## AIM OF THE EXERCISE
When you answer, copy every line of the listing below exactly.

## PROVIDED MATERIAL
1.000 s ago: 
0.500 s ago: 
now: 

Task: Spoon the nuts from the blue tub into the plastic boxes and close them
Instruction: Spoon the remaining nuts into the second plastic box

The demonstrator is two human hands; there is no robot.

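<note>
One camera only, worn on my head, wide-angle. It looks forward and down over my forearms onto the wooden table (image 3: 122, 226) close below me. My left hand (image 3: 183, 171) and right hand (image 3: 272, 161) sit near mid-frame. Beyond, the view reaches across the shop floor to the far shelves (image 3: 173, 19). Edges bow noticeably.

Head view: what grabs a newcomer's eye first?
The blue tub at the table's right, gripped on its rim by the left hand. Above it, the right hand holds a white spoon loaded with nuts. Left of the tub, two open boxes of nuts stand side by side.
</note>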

## RESULT OF THE EXERCISE
1.000 s ago: 
0.500 s ago: 
now: 

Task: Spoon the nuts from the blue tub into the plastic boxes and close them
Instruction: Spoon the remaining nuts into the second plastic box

The demonstrator is two human hands; there is no robot.

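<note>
One camera only, worn on my head, wide-angle. It looks forward and down over my forearms onto the wooden table (image 3: 122, 226) close below me. My left hand (image 3: 183, 171) and right hand (image 3: 272, 161) sit near mid-frame. Beyond, the view reaches across the shop floor to the far shelves (image 3: 173, 19). Edges bow noticeably.

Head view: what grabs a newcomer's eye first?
The blue tub at the table's right, gripped on its rim by the left hand. Above it, the right hand holds a white spoon loaded with nuts. Left of the tub, two open boxes of nuts stand side by side.
</note>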

Nothing remains to be added to the exercise.